Assigned task: For this exercise, copy the records below exactly and exclude every image.

(Saved entries)
[Start of section]

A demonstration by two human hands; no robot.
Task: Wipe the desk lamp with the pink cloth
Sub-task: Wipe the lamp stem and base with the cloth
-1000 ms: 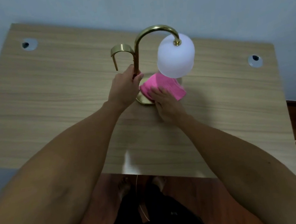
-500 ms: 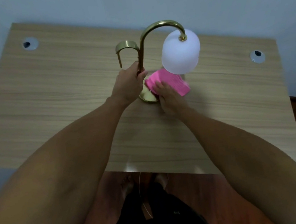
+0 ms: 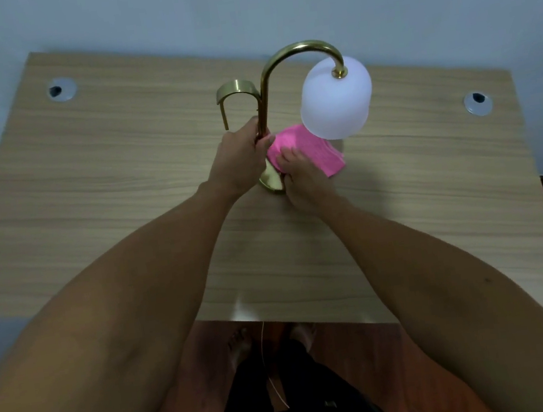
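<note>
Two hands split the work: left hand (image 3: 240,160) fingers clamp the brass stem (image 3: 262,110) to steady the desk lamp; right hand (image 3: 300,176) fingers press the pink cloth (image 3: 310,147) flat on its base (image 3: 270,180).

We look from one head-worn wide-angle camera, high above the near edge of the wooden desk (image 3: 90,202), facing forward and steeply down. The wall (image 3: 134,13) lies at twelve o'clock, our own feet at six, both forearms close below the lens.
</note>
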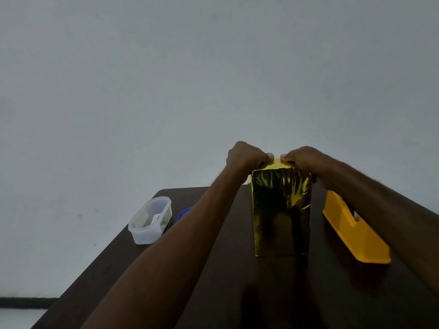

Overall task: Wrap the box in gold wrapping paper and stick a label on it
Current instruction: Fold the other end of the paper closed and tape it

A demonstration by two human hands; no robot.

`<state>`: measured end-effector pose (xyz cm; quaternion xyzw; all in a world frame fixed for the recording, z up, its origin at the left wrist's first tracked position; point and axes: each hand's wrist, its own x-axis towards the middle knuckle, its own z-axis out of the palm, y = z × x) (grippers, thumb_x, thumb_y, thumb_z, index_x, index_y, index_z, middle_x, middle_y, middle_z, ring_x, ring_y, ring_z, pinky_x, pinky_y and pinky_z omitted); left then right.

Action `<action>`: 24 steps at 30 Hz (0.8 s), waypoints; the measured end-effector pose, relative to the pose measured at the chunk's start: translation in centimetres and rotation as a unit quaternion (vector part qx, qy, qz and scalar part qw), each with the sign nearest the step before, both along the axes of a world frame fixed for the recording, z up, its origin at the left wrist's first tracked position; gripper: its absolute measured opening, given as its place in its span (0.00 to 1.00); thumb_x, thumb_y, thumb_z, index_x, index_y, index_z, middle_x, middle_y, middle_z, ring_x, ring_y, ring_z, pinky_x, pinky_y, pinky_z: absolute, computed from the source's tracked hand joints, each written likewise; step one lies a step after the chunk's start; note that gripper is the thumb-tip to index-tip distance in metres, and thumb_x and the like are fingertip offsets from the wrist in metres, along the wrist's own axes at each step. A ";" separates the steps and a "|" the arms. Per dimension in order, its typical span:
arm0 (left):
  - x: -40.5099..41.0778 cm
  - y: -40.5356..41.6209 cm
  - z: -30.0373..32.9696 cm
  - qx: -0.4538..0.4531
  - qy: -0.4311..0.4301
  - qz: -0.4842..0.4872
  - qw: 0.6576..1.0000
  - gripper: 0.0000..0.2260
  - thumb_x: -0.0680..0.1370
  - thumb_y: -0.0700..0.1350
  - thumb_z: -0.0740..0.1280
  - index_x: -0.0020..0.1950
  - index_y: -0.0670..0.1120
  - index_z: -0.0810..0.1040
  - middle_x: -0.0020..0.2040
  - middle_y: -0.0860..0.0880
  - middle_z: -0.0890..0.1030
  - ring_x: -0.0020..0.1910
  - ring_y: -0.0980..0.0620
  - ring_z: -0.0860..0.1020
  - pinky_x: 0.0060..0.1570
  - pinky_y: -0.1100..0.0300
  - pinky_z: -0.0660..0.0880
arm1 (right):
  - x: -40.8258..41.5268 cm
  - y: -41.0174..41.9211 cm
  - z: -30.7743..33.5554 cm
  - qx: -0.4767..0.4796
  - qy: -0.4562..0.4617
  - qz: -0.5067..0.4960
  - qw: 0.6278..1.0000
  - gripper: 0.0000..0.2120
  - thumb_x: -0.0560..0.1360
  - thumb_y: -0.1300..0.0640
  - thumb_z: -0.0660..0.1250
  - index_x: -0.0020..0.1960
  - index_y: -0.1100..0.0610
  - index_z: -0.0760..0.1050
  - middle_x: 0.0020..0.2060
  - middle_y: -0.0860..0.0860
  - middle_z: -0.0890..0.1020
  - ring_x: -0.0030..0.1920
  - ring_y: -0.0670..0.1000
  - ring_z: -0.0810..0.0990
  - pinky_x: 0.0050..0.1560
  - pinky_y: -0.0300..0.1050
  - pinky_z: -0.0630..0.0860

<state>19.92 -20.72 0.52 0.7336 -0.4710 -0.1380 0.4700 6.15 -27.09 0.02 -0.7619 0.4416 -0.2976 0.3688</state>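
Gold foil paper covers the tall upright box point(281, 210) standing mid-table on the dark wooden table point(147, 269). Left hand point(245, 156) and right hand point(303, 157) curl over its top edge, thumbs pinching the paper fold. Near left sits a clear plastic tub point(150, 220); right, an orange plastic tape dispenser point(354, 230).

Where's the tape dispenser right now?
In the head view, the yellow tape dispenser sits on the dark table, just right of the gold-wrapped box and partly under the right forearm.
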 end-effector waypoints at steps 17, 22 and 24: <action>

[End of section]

Answer section:
A demonstration by two human hands; no robot.
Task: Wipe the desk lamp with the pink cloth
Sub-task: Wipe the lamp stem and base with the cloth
-1000 ms: 
-500 ms: 
+0 ms: 
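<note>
Two hands split the work: left hand (image 3: 240,160) fingers clamp the brass stem (image 3: 262,110) to steady the desk lamp; right hand (image 3: 300,176) fingers press the pink cloth (image 3: 310,147) flat on its base (image 3: 270,180).

We look from one head-worn wide-angle camera, high above the near edge of the wooden desk (image 3: 90,202), facing forward and steeply down. The wall (image 3: 134,13) lies at twelve o'clock, our own feet at six, both forearms close below the lens.
</note>
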
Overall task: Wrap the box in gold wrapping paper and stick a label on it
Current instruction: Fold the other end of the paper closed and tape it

A demonstration by two human hands; no robot.

`<state>`: measured end-effector pose (xyz cm; quaternion xyzw; all in a world frame fixed for the recording, z up, its origin at the left wrist's first tracked position; point and axes: each hand's wrist, its own x-axis towards the middle knuckle, its own z-axis out of the palm, y = z × x) (grippers, thumb_x, thumb_y, thumb_z, index_x, index_y, index_z, middle_x, middle_y, middle_z, ring_x, ring_y, ring_z, pinky_x, pinky_y and pinky_z omitted); left then right.

Action `<action>`: 24 steps at 30 Hz (0.8 s), waypoints; the measured end-effector pose, relative to the pose measured at the chunk's start: translation in centimetres and rotation as a unit quaternion (vector part qx, qy, qz and scalar part qw), each with the sign nearest the step before, both along the axes of a world frame fixed for the recording, z up, its origin at the left wrist's first tracked position; gripper: its absolute measured opening, given as its place in its span (0.00 to 1.00); thumb_x, thumb_y, thumb_z, index_x, index_y, index_z, middle_x, middle_y, middle_z, ring_x, ring_y, ring_z, pinky_x, pinky_y, pinky_z: absolute, computed from the source's tracked hand joints, each written likewise; step one lies a step after the chunk's start; note that gripper is the thumb-tip to index-tip distance in metres, and thumb_x and the like are fingertip offsets from the wrist in metres, along the wrist's own axes at each step. A ";" separates the steps and a "|" the arms. Per dimension in order, its typical span:
arm0 (left):
  - x: -40.5099..41.0778 cm
  - y: -40.5356..41.6209 cm
  - z: -30.0373..32.9696 cm
  - qx: -0.4538..0.4531
  - qy: -0.4311..0.4301
  - qz: -0.4842..0.4872
  - qw: 0.6576..1.0000
  - gripper: 0.0000..0.2260
  - thumb_x: -0.0680..0.1370
  - thumb_y: -0.0700..0.1350
  - thumb_z: -0.0740..0.1280
  - index_x: -0.0020..0.1950
  - index_y: -0.0670..0.1120
  - index_z: -0.0810..0.1040
  - middle_x: -0.0020..0.2040
  - middle_y: -0.0860..0.0880
  - middle_z: -0.0890..0.1030
  - ring_x: -0.0020..0.1910
  - ring_y: -0.0980..0.0620
  - ring_z: -0.0860..0.1020
  - pinky_x: 0.0060..0.1570
  - pinky_y: -0.1100..0.0300
  - pinky_z: -0.0660..0.0880
arm1 (right):
  - x: -40.8258..41.5268 cm
  - y: -41.0174..41.9211 cm
  - z: -30.7743..33.5554 cm
  - qx: -0.4767..0.4796
  - qy: -0.4562..0.4617
  - qz: -0.5067..0.4960
  - qw: 0.6278..1.0000
  - gripper: 0.0000..0.2120
  - thumb_x: -0.0560..0.1360
  - thumb_y: -0.1300..0.0640
  - thumb_z: -0.0660..0.1250
  - index_x: -0.0020..0.1960
  - index_y: -0.1100..0.0610
  - index_z: -0.0760..0.1050
  - middle_x: 0.0020..0.2060
  - middle_y: -0.0860..0.0860
  - middle_z: -0.0890..0.1020
  - ring_x: -0.0030..0.1920
  - ring_y: -0.0670..0.1000
  - ring_z: -0.0810..0.0990
  - pinky_x: 0.0050..0.1560
  - pinky_y: -0.0300..0.1050
  - pinky_z: -0.0630..0.0860

<state>19.92 -20.72 0.52 0.7336 -0.4710 -0.1380 0.4700 6.15 -27.09 0.02 -0.7619 0.4416 -0.2976 0.3688</state>
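Gold foil paper covers the tall upright box point(281, 210) standing mid-table on the dark wooden table point(147, 269). Left hand point(245, 156) and right hand point(303, 157) curl over its top edge, thumbs pinching the paper fold. Near left sits a clear plastic tub point(150, 220); right, an orange plastic tape dispenser point(354, 230).

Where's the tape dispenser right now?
In the head view, the yellow tape dispenser sits on the dark table, just right of the gold-wrapped box and partly under the right forearm.
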 end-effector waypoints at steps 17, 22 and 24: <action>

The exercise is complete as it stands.